● **TASK INSTRUCTIONS**: Write the listing below out again exactly, though only as far as the line with "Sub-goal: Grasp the", which is included.

● **DATA IN THIS EXERCISE**:
►
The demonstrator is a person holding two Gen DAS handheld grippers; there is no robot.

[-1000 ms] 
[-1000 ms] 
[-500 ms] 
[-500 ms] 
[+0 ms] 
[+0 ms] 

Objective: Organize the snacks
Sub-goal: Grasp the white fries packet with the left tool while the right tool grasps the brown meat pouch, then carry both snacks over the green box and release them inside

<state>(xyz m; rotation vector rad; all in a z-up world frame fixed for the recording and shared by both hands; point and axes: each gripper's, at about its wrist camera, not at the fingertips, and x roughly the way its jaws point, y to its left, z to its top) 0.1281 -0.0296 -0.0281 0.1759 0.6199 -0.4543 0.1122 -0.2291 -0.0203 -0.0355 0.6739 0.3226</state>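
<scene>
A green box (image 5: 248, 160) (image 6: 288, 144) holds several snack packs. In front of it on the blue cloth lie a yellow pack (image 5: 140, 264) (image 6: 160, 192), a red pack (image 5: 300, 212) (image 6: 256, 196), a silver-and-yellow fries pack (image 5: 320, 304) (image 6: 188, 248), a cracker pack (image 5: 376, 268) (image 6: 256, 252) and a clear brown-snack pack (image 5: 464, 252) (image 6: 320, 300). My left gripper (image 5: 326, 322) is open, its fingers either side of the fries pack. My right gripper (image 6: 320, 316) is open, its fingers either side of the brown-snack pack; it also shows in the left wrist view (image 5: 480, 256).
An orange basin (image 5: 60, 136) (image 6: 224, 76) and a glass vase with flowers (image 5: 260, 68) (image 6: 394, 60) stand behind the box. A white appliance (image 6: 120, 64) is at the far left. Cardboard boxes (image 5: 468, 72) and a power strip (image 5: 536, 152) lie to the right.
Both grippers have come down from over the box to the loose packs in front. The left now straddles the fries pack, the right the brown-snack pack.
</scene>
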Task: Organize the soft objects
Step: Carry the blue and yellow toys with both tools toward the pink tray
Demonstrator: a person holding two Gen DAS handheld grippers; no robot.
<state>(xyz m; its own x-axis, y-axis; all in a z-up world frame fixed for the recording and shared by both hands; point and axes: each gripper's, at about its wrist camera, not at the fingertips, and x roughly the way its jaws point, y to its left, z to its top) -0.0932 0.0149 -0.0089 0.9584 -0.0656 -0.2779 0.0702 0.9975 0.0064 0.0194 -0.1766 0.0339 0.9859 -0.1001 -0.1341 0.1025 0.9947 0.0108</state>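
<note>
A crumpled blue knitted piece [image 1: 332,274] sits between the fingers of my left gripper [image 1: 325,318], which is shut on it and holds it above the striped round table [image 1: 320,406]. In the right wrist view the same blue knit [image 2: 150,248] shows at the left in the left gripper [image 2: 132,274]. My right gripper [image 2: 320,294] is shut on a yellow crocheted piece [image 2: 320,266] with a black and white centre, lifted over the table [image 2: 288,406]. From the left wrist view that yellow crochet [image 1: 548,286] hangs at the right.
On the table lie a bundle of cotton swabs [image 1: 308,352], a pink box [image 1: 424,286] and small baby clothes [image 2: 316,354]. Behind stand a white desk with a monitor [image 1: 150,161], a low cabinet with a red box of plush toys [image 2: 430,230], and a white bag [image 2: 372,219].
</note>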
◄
● **FINAL ANSWER**:
The demonstrator is a person holding two Gen DAS handheld grippers; there is no robot.

[-1000 ms] 
[-1000 ms] 
[-500 ms] 
[-500 ms] 
[+0 ms] 
[+0 ms] 

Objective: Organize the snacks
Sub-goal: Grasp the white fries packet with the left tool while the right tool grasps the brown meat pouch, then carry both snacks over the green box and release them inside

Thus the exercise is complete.